Forums - PetaSAN

ForumGeneral DiscussionLooking for opinions/experiences
You need to log in to create posts and topics. Login · Register
Looking for opinions/experiences

psychodad
2 Posts

November 10, 2023, 1:28 pm
Quote from psychodad on November 10, 2023, 1:28 pm
Hi everyone!

We have 18 x HPE Apollo 4510 (Proliant XL450 Gen10) servers, each with:

CPU: 2 x Intel(R) Xeon(R) Silver 4210R @ 2.40GHz (total 20 cores / 40 threads)
RAM: 384 GB DDR4
OS: 2 x 960GB 22.5G SAS SSD in RAID1
DATA: 2 x HPE 6.4TB PCIe x8 MU HH DS Card NVMe + 56 x HPE 18TB 12G SAS HDD
RAID: HPE Smart Array P408i-p SR Gen10 (data disks only)
NIC: HPE 10/25Gb 2-port 640FLR-SFP28 (using teaming to get 50G)
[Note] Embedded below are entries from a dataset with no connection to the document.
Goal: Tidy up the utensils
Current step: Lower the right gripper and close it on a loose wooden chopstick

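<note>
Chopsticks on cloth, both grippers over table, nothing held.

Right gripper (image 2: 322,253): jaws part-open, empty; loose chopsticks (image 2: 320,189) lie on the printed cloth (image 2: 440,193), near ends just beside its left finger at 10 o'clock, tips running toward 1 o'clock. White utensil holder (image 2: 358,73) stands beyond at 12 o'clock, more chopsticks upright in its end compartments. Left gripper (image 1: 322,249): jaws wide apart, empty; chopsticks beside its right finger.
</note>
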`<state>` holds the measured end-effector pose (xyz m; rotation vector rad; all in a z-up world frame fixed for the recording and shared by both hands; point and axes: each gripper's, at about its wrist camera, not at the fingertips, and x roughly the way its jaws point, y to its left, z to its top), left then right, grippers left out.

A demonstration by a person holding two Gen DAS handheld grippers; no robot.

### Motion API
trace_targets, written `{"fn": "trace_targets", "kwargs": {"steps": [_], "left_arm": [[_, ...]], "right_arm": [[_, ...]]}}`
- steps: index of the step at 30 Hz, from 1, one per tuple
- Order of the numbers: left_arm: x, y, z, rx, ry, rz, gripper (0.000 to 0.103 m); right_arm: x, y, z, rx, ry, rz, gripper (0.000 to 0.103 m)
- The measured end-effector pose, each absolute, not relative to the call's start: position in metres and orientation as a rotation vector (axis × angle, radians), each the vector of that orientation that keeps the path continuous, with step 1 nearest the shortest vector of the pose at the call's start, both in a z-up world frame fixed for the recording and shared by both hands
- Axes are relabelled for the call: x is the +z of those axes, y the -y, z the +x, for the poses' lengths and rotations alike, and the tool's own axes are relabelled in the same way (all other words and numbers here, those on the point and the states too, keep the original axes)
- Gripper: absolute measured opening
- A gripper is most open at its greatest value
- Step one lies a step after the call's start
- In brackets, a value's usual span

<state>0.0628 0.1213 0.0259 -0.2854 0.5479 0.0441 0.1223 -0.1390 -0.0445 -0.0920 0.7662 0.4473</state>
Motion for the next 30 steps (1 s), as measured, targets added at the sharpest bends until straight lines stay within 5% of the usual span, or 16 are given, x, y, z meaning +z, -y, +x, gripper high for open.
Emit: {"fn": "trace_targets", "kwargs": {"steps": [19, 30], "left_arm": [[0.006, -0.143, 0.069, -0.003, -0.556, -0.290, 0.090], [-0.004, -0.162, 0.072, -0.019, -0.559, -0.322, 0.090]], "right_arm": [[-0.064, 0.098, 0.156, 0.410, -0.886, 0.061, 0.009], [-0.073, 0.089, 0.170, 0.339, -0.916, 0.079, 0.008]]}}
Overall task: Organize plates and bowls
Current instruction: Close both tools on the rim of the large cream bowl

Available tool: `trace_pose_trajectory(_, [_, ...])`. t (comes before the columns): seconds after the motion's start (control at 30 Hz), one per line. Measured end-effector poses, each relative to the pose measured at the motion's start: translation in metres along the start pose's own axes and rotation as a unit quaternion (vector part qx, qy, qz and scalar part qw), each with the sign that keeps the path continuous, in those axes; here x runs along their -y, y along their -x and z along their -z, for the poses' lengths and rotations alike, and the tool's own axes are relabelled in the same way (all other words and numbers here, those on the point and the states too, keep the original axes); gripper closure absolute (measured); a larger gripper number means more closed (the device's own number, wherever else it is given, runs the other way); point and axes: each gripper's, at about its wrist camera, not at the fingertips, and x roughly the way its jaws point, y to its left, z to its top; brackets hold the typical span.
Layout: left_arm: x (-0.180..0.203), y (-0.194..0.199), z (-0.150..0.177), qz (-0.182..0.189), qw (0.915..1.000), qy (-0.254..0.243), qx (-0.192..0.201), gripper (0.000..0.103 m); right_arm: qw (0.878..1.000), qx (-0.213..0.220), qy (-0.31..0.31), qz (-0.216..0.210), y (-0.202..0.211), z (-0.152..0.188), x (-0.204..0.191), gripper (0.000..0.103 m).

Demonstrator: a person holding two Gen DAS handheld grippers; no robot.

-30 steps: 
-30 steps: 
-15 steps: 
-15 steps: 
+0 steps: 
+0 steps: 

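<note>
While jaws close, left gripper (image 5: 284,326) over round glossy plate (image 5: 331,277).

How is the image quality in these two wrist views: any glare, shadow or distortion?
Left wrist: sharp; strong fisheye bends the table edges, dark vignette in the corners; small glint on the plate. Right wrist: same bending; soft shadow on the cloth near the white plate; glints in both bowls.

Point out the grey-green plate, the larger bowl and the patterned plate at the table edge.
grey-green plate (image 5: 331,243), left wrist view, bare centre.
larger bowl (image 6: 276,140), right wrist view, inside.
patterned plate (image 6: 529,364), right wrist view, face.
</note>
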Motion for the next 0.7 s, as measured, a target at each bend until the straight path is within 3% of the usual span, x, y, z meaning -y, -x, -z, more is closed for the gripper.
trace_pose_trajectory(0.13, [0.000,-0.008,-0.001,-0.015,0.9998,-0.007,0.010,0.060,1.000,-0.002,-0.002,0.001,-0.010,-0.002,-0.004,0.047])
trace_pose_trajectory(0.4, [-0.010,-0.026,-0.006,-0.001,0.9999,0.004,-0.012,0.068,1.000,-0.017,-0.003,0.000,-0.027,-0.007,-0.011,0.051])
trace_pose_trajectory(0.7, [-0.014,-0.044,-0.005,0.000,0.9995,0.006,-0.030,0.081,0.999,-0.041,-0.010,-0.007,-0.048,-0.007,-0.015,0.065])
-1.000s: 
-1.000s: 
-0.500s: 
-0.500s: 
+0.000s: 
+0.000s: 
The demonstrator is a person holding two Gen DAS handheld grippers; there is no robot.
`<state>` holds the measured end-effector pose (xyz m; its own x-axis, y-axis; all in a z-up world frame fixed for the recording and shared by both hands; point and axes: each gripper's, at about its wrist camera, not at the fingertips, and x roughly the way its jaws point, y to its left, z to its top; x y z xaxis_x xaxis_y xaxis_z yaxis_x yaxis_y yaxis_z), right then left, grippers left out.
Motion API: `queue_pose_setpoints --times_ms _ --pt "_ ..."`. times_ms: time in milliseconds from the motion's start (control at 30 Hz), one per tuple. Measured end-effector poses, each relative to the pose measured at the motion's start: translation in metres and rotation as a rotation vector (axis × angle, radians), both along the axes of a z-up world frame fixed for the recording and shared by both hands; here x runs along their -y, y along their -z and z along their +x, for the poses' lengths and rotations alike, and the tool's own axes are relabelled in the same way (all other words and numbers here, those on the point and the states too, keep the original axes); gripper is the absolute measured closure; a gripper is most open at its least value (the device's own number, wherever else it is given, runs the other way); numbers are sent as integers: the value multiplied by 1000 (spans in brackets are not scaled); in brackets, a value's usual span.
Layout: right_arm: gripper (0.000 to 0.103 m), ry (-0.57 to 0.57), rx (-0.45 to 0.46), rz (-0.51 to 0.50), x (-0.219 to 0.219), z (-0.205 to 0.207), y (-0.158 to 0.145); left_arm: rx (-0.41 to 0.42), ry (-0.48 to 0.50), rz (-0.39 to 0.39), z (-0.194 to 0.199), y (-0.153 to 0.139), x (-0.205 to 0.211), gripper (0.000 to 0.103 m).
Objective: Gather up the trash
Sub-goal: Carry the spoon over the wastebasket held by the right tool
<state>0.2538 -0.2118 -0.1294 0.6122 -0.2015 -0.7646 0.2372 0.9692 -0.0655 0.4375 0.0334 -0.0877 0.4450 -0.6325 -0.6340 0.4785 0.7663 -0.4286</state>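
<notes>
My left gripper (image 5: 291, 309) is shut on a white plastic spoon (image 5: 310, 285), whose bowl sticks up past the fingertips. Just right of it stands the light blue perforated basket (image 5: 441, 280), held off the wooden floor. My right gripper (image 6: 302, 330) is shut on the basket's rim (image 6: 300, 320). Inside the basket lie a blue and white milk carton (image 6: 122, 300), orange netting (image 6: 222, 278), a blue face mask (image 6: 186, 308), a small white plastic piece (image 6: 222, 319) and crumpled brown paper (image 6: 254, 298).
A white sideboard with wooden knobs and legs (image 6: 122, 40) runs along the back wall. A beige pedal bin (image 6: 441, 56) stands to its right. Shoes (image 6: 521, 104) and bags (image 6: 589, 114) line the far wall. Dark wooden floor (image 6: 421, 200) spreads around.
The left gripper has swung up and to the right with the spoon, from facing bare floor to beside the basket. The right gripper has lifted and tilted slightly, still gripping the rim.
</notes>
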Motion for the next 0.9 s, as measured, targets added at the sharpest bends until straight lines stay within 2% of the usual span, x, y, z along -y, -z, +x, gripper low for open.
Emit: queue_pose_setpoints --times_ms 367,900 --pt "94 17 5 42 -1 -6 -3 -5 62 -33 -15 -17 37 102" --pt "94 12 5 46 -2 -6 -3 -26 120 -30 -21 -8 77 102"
Servers are distributed equally in 3 geographically distant datacenters (let's call them DC-1a, DC-2 and DC-3) - 6 servers per datacenter - and are running a SDS solution from a known vendor which provides S3 and NFS to virtual machines (VMs) running in our environment.

In location 1 we have 2 DCs just a few kilometers apart; other distances are like below:

DC-2 <-- 400 km --> DC-1a/b <-- 200 km --> DC3

All DCs are interconnected with multiple 100G links (both in location 1 and between locations).

RTT between DC-1a/b and DC-2 / DC-3 is a bit less than 10 ms.

RTT between DC-1a and DC-1b is around 0.5 ms.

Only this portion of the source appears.